Este proyecto se inscribe en la estela del Techniekpact, una iniciativa impulsada por el Gobierno neerlandés en 2013 con el objetivo de aumentar el número de estudiantes que se decantan por carreras técnicas, y que reúne a administraciones locales, centros de enseñanza y empresas tecnológicas, entre ellas Actemium, la marca Industria de VINCI Energies, que se implicó ya en las primeras fases de rehabilitación del espacio y que ha instalado en la sexta planta de la torre la “máquina de fideos de chocolate”, una instalación automatizada formada por tres robots que permite a los visitantes crear virtualmente su propia receta.
“Definimos las tareas de los estudiantes y los acompañamos para llevarlas a cabo”, explica Peter de Wit, Brand Director en Actemium Países Bajos. “Esto nos permite garantizar el mantenimiento y desarrollar al mismo tiempo innovaciones en la máquina de fideos de chocolate”.
Un terreno para la formación y la experimentación
The Chocolate Factory completa un ecosistema de formación ya de por sí rico en torno al centro de tecnología industrial de Actemium y de su Edulab en Veghel, donde se ofrece a los estudiantes la oportunidad de incorporarse a Actemium una vez graduados. De este modo, el espacio se convierte en un campo de experimentación adicional para prácticas, proyectos y aprendizajes. Durante las obras de acondicionamiento de la torre, Actemium movilizó a una decena de empleados, y actualmente tres personas se encargan de dinamizar el espacio.
“Definimos las tareas de los estudiantes y los acompañamos para llevarlas a cabo”
El objetivo es llegar progresivamente a un número cada vez mayor de alumnos, desde la secundaria hasta la universidad, gracias a un modelo que combina una visita inmersiva de miércoles a domingo con sesiones educativas los dos primeros días de la semana. Los estudiantes no solo se encontrarán con los especialistas de Actemium, sino también con los de empresas asociadas como Mars, FrieslandCampina, VanderLande Industries o QING.
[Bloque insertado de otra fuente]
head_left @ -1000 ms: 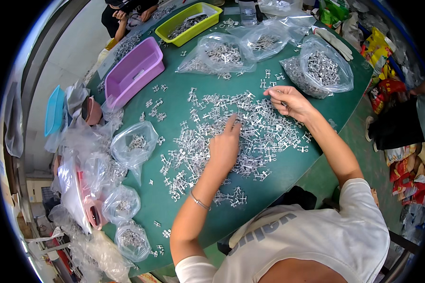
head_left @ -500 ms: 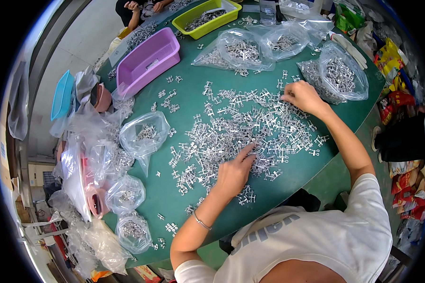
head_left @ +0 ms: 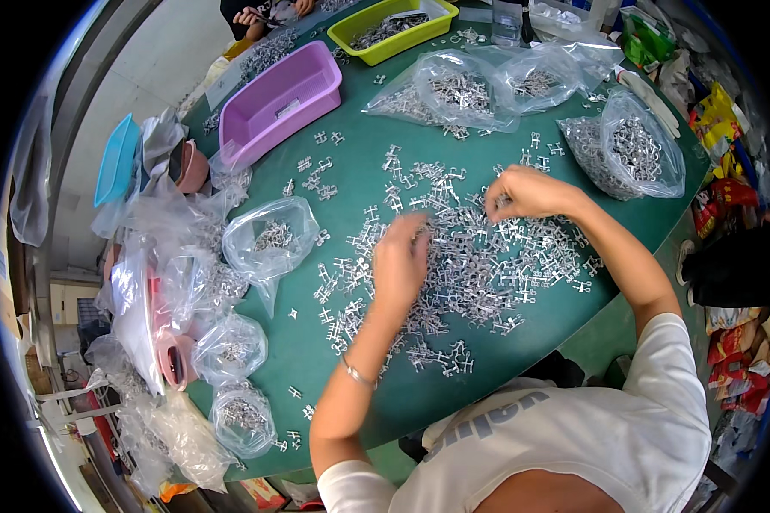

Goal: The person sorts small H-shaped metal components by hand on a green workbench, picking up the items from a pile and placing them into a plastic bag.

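Observation:
A wide heap of small silvery metal pieces with looped ends lies spread over the green table. Over its left part is my left hand; motion smears its fingertips, so I cannot tell whether they hold a piece. My right hand is at the upper right of the heap, its fingers curled down and pinched together. Whatever is between those fingers is too small and too covered to make out. Close to my left hand, a few loose pieces lie apart from the heap.
Beyond the heap stand a purple basket and a yellow-green tray. Clear bags of metal pieces surround it: one bag behind, another at right, a third at left. A co-worker's hand shows at the top.
My left hand has lifted from the middle of the heap and moved left and farther away. My right hand has shifted left and slightly nearer. The whole view has shifted a little.

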Motion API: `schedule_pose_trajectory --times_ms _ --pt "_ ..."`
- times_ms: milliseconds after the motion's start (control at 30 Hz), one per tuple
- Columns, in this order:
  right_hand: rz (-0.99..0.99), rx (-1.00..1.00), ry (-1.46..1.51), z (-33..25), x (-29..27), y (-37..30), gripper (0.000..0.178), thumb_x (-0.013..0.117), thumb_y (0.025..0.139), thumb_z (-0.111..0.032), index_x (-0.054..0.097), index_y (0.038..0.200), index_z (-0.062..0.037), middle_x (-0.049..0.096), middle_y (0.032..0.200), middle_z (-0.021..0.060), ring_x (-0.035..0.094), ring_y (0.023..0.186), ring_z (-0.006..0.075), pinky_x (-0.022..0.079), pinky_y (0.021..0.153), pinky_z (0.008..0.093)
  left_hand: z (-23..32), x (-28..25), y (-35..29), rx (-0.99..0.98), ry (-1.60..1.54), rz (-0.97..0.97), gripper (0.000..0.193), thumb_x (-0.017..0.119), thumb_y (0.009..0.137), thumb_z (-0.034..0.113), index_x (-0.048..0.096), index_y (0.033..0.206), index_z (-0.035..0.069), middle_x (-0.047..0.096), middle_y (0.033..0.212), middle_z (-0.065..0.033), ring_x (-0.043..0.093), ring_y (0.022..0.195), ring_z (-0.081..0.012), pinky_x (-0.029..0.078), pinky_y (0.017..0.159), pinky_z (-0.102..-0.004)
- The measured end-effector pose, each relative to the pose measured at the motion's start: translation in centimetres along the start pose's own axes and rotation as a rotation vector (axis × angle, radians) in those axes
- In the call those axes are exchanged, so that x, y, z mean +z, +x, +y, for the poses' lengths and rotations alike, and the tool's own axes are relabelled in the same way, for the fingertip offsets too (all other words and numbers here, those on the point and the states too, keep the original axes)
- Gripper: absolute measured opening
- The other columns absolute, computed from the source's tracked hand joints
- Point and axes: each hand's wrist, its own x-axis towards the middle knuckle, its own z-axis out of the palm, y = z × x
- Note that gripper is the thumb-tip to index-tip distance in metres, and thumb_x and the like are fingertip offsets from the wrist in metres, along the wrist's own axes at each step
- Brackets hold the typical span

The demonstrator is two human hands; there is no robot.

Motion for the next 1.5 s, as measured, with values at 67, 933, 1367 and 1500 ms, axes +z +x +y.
schedule_pose_trajectory --times_ms 67,933,1367,1500 --pt "-0.203 -0.116 0.131 0.1 -0.4 0.2 0.016 0.070 0.070 -0.015 0.068 0.083 -0.0055 0.065 0.078 0.0114 0.061 0.074 0.0250 0.046 0.066 0.0365 -1.7 0.2 3.6 0.075 0.120 0.092 0.028 0.062 0.074 0.001 0.060 0.103 0.003 0.062 0.101 -0.0157 0.061 0.084 -0.0325 0.049 0.071 -0.0360" --pt "0.303 0.233 0.819 -4.8 3.3 1.8 0.022 0.062 0.084 -0.020 0.063 0.085 0.0021 0.061 0.071 0.0033 0.053 0.068 0.0097 0.043 0.064 0.0274 1.6 -1.0 1.1 -0.391 -0.572 0.102 0.019 0.063 0.079 0.004 0.063 0.098 0.000 0.059 0.076 -0.0020 0.040 0.049 -0.0037 0.033 0.045 -0.0197" --pt "-0.073 0.167 1.327 -5.9 6.0 0.0 0.027 0.050 0.092 -0.027 0.057 0.098 -0.0011 0.051 0.069 -0.0001 0.037 0.046 0.0042 0.023 0.035 0.0176 3.9 0.2 -1.4 -0.201 -0.142 -0.059 0.050 0.069 0.075 0.008 0.046 0.120 0.004 0.063 0.064 -0.0082 0.052 0.051 -0.0097 0.041 0.048 -0.0253" --pt "0.259 0.380 1.549 -5.4 6.1 0.3 0.019 0.055 0.088 -0.021 0.057 0.093 -0.0024 0.054 0.073 0.0020 0.043 0.052 0.0050 0.025 0.036 0.0165 4.0 -1.1 -0.6 -0.299 -0.254 -0.181 0.047 0.071 0.073 0.011 0.051 0.115 0.004 0.062 0.064 -0.0083 0.049 0.049 -0.0108 0.039 0.048 -0.0244"
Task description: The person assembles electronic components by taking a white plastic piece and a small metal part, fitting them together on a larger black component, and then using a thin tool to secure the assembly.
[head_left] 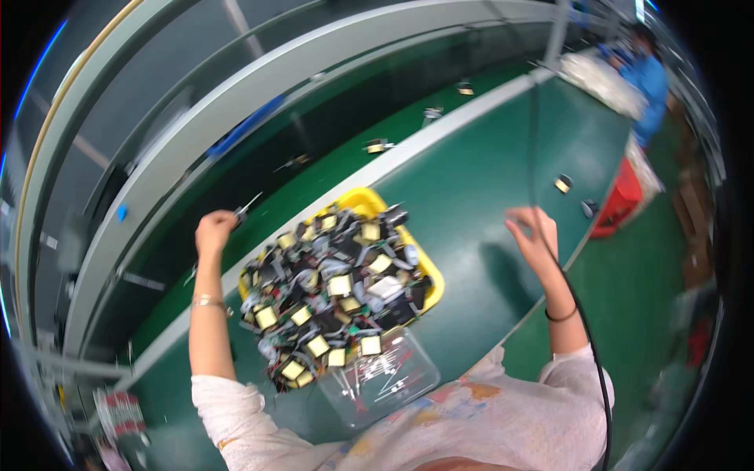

Un símbolo de reconversión exitosa
Para Peter de Wit, esta colaboración de cinco años forma parte de un objetivo a largo plazo: ofrecer a los jóvenes la posibilidad de experimentar las profesiones industriales al tiempo que participan en la evolución del lugar. “Es fantástico ver a profesionales y estudiantes trabajar juntos para innovar, pero también para mantener y mejora la torre”, afirma con orgullo.
La primera promoción de veinte estudiantes llegó en septiembre de 2025 y se quedará hasta febrero de 2026. Un segundo grupo tomará el relevo hasta las vacaciones de verano. The Chocolate Factory ya se ha convertido en un símbolo de reconversión exitosa: el de un complejo industrial olvidado que se ha transformado en un laboratorio vivo donde se prepara, planta a planta, el relevo técnico del futuro.